**TASK ITEM:** In the entries that follow, the line with "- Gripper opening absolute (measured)" opens the range and the line with "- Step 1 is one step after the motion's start" closes it; repeat that range exactly, both lines included.

**Stored records:**
'''

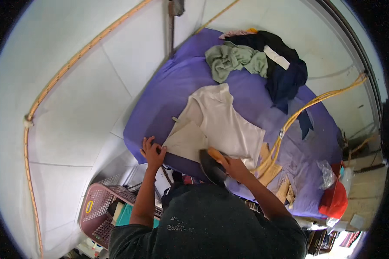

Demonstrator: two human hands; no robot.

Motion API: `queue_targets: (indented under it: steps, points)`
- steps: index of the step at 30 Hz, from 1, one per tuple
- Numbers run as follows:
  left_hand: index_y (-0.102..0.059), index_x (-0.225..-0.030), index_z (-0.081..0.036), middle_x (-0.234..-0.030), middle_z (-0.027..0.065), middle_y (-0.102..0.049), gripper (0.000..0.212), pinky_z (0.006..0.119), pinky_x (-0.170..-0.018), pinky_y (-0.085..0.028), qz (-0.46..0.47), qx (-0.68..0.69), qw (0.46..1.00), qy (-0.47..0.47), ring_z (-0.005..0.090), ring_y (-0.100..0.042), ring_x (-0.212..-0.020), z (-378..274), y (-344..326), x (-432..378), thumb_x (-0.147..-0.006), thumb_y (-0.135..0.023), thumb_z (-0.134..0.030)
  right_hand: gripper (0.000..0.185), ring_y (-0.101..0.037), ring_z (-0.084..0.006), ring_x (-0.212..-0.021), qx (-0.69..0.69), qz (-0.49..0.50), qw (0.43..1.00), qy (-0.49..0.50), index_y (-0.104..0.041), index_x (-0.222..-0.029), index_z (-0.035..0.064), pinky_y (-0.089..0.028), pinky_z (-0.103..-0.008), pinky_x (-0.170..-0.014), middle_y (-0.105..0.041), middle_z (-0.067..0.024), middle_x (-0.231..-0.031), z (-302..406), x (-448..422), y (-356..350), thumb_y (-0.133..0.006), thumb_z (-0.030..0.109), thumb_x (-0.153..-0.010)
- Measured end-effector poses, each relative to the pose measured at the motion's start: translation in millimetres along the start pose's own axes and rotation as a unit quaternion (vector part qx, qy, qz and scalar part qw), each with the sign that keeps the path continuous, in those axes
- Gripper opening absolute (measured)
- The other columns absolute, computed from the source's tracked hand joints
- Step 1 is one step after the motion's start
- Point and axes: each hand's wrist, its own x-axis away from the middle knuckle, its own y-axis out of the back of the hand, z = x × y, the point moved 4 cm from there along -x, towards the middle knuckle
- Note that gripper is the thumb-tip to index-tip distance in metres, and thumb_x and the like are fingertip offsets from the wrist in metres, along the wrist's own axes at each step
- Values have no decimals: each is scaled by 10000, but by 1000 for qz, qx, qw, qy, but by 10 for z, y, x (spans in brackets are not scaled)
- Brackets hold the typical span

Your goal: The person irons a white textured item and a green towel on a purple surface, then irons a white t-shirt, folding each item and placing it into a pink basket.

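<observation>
A pale beige garment (227, 119) is spread on a purple cloth-covered surface (155, 113), its lower left part lying flat as a panel. My right hand (235, 168) grips a clothes iron (210, 166) by its orange-brown handle. The iron's dark body is at the garment's lower edge, on the side near me, and is partly blurred. At the garment's left corner, my left hand (154, 153) pinches the edge between thumb and finger, with the other fingers spread over the purple cloth.
Yellow cords (291, 119) run from the right wall towards the iron. A green cloth (236, 60) and dark clothes (283, 77) lie at the back. Tan cloth pieces (272, 173) and a red cloth item (335, 200) are at right. A pink plastic basket (97, 197) stands lower left.
</observation>
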Motion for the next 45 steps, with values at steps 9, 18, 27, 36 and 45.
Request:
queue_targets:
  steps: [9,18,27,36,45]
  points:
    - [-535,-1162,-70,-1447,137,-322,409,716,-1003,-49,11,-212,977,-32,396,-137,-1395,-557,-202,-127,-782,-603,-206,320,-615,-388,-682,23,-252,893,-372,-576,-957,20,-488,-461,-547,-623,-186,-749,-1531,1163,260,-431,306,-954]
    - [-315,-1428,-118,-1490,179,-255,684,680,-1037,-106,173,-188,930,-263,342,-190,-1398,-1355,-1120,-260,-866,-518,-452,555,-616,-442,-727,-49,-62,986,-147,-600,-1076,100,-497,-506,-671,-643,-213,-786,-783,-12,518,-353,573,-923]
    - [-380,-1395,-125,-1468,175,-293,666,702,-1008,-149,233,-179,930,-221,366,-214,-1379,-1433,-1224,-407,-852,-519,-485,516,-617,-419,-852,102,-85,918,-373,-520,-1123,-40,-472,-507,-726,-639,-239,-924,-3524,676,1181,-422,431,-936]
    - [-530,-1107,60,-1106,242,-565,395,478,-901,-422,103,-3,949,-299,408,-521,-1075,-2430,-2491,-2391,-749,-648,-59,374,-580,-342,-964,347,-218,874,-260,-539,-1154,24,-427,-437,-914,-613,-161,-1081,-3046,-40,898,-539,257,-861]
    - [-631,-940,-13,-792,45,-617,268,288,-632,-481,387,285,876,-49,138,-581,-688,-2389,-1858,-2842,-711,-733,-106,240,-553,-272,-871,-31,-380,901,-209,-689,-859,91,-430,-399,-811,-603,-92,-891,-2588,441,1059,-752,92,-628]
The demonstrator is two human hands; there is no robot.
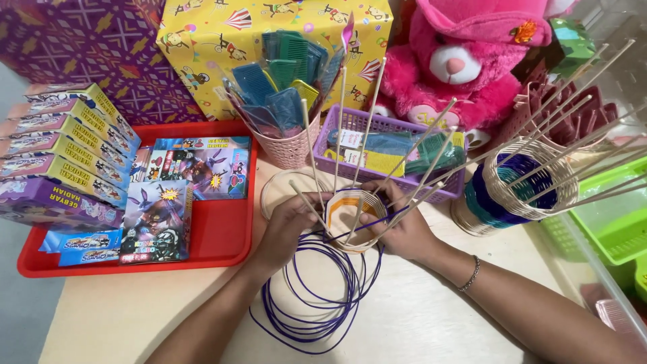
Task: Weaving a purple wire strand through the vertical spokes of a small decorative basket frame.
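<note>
At the centre of a pale tabletop [418, 317], two bare hands close on a small half-woven basket [355, 217] whose thin upright sticks [369, 114] fan outward above it. The left hand [291, 226] clasps the basket's near-left side, its fingers curled around the rim so that the fingertips are hidden behind the weave; the right hand [403, 228] grips the right side, and a purple cord [317, 296] appears to pass under its fingers, though the exact pinch cannot be made out. The cord lies in loose coils on the table just in front of the basket and touching it. A bracelet [471, 273] circles the right wrist. Behind the basket stands a clear round lid or dish [278, 189], partly covered by the left hand. Farther back are a pink cup of combs [286, 145] and a purple basket [404, 131] holding more combs, its contents half hidden by the sticks. To the right sits a larger woven basket [522, 182] in blue, teal and cream, with long sticks running out of frame. A red tray [222, 236] at the left carries printed packets and stacked boxes [67, 145], some cut off by the edge. A pink plush bear [465, 67] and a yellow gift-wrapped box [222, 40] stand at the back, both cropped at the top. A green bin [610, 216] is cut off at the right.
</note>
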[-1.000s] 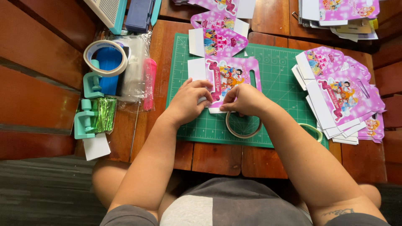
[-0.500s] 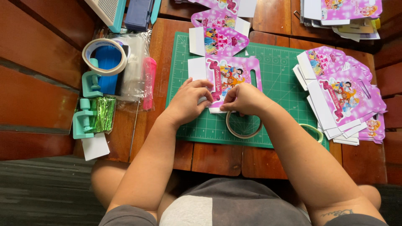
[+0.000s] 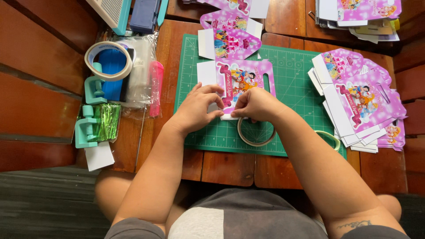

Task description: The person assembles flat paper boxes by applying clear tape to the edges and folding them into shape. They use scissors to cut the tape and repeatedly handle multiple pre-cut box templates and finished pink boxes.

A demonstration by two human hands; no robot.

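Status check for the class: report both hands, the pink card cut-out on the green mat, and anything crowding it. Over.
Left hand, right hand: both pinching pink card cut-out at its lower edge. Cut-out flat on green cutting mat. Tape roll beside the right hand.

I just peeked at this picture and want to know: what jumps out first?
Two hands, the left hand and right hand, press on a bright pink cartoon card cut-out in the middle of a green cutting mat. To the right sits a stack of matching pink cut-outs, and a tape roll lies on the mat just below the hands.
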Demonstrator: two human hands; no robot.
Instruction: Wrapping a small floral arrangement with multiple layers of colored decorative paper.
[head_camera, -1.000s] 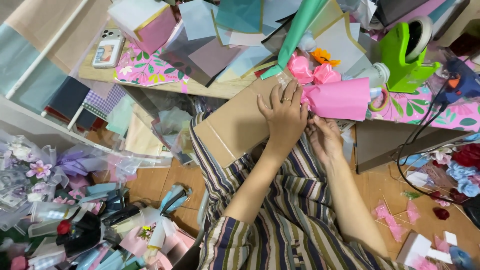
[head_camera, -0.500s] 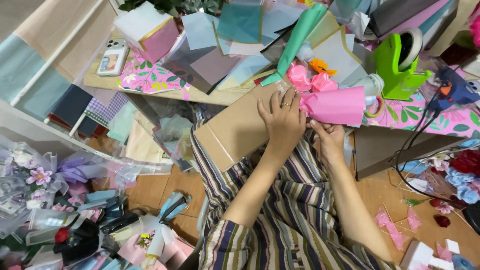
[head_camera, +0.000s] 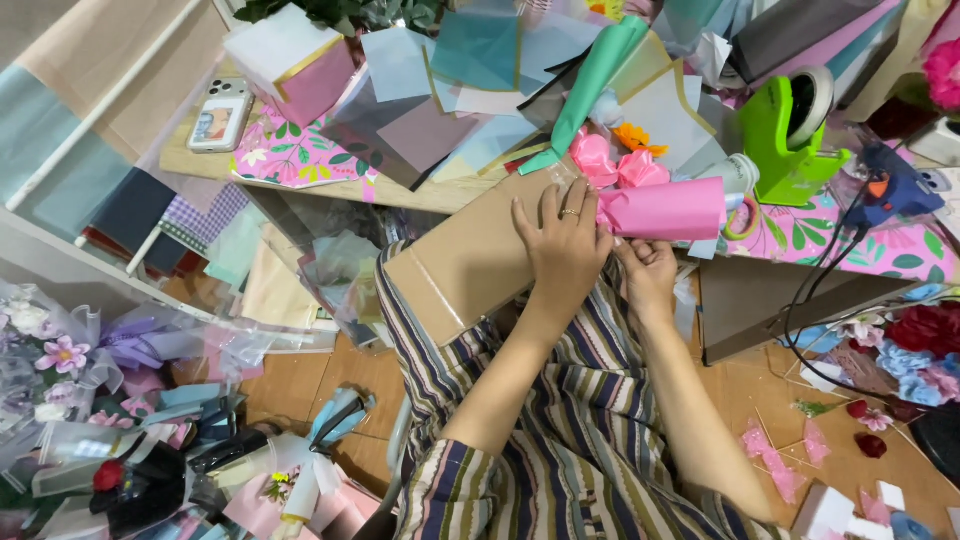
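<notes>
The left hand (head_camera: 565, 245) lies flat, fingers spread, on a smooth brown cardboard board (head_camera: 470, 262) across the lap, touching a matte pink paper cone (head_camera: 665, 210). The right hand (head_camera: 648, 272) curls closed on the cone's narrow end, just below a glossy green tape dispenser (head_camera: 785, 135).

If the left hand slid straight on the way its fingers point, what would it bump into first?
Probably the pink paper flowers just past the fingertips of the left hand, beside the pink paper wrap; depth is hard to judge.

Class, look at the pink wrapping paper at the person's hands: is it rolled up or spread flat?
Rolled up. The pink wrapping paper forms a tube lying on its side, with the left hand at its gathered end beside pink paper flowers.
</notes>
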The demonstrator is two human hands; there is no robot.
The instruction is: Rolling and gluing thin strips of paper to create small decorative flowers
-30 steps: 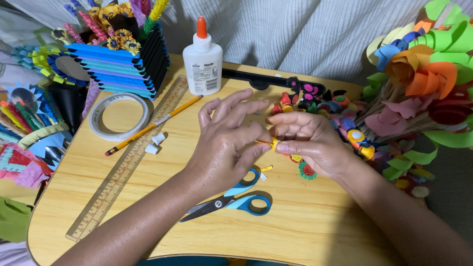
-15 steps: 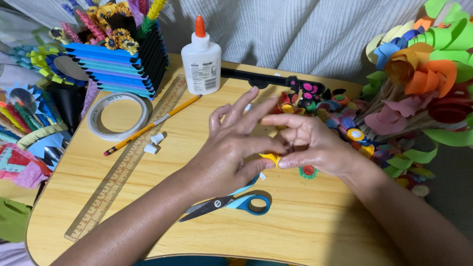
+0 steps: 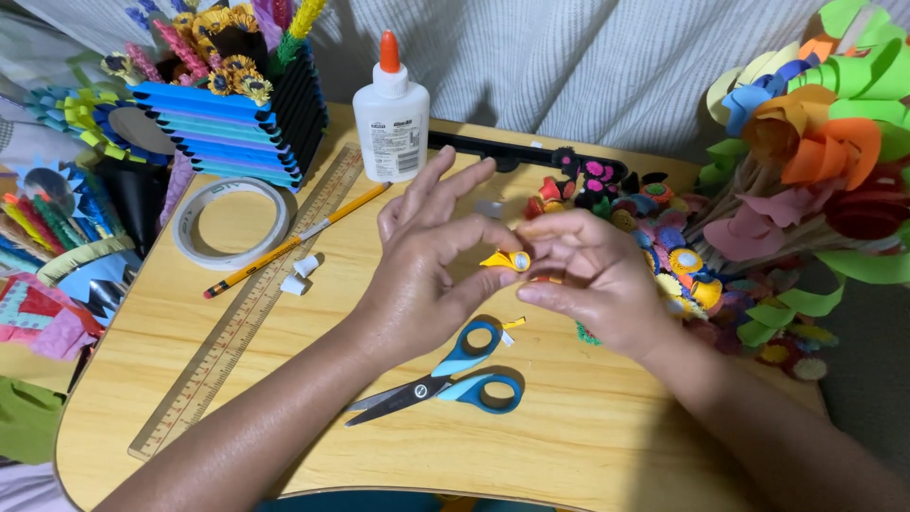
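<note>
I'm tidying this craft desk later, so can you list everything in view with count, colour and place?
Yellow paper piece: one, yellow, pinched between both hands.
Scissors: one, blue handles, on the table below the hands.
Glue bottle: one, white with orange cap, table's far edge.
Tape roll: one, whitish, left of the ruler.
Pencil: one, yellow, lying across the ruler.
Ruler: one, wooden, diagonal on the left.
Stick holder: one, blue and black, far left, filled with paper flowers.
Small paper flowers: many, mixed colours, right of the hands.
Table: one, light wood.
Left hand: one, fingertips on the paper piece.
Right hand: one, likewise.
</note>
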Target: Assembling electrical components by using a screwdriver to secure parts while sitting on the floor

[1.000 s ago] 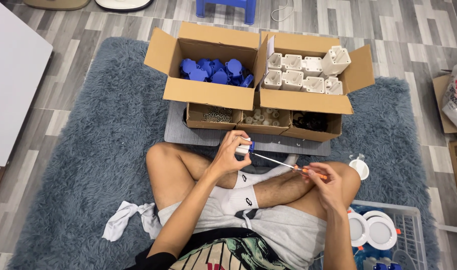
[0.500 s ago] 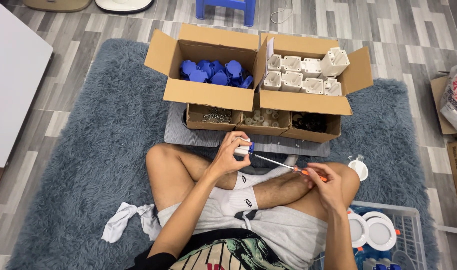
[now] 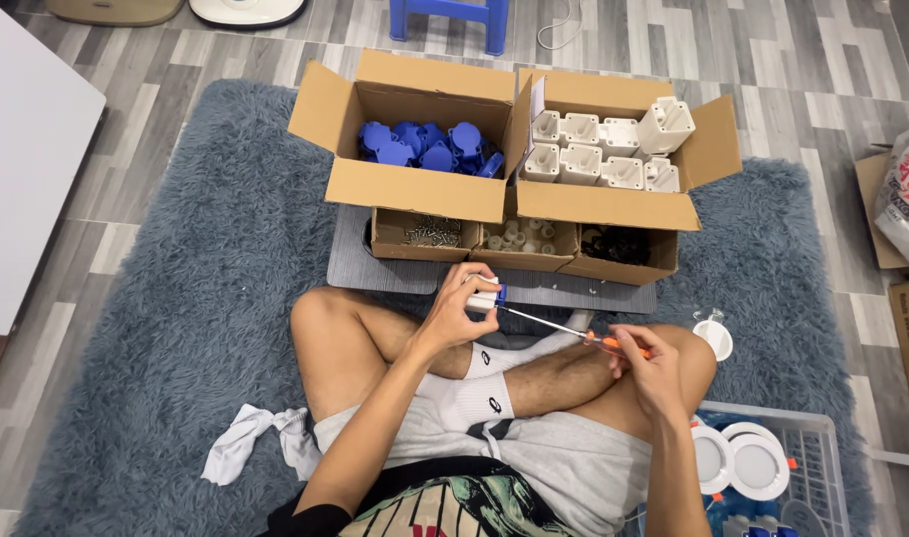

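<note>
My left hand (image 3: 461, 308) grips a small white part with a blue piece (image 3: 486, 294) above my crossed legs. In my right hand (image 3: 641, 360) is a screwdriver with an orange handle (image 3: 614, 344). Its thin metal shaft (image 3: 540, 322) runs up and left to the part, with the tip touching it. Both hands are just in front of three small trays. I sit cross-legged on a grey shaggy rug (image 3: 206, 298).
A cardboard box of blue parts (image 3: 425, 149) and one of white parts (image 3: 604, 149) stand open ahead. Small trays of screws (image 3: 420, 234), white bits (image 3: 527, 242) and black bits (image 3: 619, 247) sit below them. A basket with round white fittings (image 3: 763, 462) is at right, a white cloth (image 3: 251, 443) at left.
</note>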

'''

**EXERCISE SOLUTION:**
- Gripper opening absolute (measured)
- The other columns absolute, computed from the source's tracked hand joints
- Step 1 is one step after the motion's start

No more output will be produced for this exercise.